玖々廼馳が竜尊の手を取ることを躊躇っていると、突如として竜尊は玖々廼馳の手を引いた。
「りゅ、竜ちゃん!?」
「躊躇ってたって、何も変わらねえよ。ほら、祢々斬のとこに行くぞ」
竜尊の温かく大きな手が、玖々廼馳の小さな手を包み込んでいる。その手が優しくて、玖々廼馳の目から涙が零れそうになった。
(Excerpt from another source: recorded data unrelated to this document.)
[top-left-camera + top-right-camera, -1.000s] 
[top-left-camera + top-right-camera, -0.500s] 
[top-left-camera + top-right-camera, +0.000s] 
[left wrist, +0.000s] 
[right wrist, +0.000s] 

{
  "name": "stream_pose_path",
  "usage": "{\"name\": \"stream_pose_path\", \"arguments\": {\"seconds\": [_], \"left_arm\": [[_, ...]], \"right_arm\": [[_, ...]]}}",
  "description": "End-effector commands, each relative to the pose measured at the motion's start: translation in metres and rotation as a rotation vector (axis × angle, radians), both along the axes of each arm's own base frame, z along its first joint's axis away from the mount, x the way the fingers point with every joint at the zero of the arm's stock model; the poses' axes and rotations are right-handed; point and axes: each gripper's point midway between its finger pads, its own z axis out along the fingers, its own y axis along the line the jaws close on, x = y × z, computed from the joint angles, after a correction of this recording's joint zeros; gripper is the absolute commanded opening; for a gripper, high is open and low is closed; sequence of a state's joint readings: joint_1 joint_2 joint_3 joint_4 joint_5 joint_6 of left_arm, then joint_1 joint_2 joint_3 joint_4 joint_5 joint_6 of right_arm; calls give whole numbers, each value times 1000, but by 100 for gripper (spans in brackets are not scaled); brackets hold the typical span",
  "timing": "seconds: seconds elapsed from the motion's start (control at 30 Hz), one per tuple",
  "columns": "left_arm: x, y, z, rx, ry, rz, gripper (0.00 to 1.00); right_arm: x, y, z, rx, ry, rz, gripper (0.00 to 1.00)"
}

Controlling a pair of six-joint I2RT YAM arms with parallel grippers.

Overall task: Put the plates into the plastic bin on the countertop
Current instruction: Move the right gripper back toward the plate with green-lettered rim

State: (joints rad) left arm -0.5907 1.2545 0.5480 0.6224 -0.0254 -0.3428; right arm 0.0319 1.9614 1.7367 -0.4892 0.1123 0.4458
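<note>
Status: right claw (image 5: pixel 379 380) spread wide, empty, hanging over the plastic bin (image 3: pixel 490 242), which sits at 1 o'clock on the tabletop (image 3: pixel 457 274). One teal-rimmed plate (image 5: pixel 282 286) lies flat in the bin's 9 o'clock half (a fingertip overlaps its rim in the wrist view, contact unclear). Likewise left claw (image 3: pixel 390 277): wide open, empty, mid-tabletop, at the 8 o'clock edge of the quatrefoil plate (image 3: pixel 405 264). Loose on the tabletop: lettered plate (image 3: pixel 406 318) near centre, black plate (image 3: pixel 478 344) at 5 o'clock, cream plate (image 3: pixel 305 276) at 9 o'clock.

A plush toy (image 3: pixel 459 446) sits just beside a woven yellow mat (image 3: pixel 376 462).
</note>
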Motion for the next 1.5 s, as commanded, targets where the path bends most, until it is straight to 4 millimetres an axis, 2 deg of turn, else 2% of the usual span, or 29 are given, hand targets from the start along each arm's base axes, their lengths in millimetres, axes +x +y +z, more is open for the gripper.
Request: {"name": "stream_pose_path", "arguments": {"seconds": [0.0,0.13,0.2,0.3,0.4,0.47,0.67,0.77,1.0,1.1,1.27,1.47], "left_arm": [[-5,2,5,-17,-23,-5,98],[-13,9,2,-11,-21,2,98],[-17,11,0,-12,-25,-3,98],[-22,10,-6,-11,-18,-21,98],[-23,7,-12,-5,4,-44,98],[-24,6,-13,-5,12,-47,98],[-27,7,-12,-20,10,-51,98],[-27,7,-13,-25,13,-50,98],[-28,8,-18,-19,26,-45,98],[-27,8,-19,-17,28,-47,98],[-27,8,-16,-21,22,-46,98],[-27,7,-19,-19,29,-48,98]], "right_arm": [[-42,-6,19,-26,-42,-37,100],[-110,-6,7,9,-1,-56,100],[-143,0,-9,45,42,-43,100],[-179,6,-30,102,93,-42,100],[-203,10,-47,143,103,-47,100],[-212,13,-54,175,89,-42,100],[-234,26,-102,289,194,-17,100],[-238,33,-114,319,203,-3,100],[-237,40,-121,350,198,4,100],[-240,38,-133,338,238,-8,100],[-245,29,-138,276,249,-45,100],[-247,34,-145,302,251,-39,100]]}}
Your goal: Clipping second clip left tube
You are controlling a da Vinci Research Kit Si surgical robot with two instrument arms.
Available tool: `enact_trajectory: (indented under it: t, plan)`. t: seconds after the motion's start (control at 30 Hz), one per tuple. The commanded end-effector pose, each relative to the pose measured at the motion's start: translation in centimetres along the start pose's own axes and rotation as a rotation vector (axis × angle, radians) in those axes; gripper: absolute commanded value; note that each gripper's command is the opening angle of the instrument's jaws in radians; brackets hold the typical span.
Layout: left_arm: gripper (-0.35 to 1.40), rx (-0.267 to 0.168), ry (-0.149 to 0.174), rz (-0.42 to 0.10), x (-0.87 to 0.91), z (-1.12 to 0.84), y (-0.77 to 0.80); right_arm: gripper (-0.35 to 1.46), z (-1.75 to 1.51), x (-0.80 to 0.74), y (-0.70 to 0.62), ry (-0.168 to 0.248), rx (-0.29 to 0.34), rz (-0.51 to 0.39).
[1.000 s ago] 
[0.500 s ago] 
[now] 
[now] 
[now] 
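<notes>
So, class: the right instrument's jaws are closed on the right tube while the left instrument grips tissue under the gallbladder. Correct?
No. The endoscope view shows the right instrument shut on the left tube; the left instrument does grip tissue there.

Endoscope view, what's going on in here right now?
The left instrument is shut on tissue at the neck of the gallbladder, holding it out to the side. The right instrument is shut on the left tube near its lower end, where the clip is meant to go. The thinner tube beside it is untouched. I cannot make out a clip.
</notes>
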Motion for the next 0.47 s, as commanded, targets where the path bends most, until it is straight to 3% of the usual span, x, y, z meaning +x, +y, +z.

…多分、竜尊は気づいていないだろう。自分が竜尊を想っていると言うことを。
「…ヒドいよ…竜ちゃん…」
ポツリ呟いたその言葉は、雨音に掻き消され竜尊の耳には届かなかった。
「さっきは、キツく言い過ぎてごめんな」
竜尊に連れられた玖々廼馳に、祢々斬は真っ先にこの言葉を告げた。
「大丈夫です…僕にも悪いところがありましたから…」
祢々斬の見たこともないような表情に、玖々廼馳は少し慌ててしまう。
悪いのは自分なのに、どうして祢々斬は傷ついたような表情をしているのだろう…。
「じゃあ仲直りしたところで、行くか祢々斬」
「ちょっ!?腰に腕回すなよ!!」
顔を赤くして祢々斬は竜尊を押し返そうとするが、竜尊の方が力が強いらしく腰から腕が放れることは無かった。
──玖々廼馳の中に、言いようのない感情が渦巻いた。
竜尊が祢々斬の腰に腕を回したこと。それが玖々廼馳には堪らなく許せなかった。
だけど何故許せなく思うのか。それはきっと、祢々斬への嫉妬なのだと玖々廼馳は思った。
……だが、その時の玖々廼馳はそれの本当の意味を知る由も無かった。
[続]
まさかの続くだよ、コレ!どうすんの自分(゜o゜;)まぁ…なんとか考えるよ、うん…。
初の鬼灯なのに…趣味丸出しじゃねぇかぁぁあっ!だけどそんなの気にしない、気にしないもん!!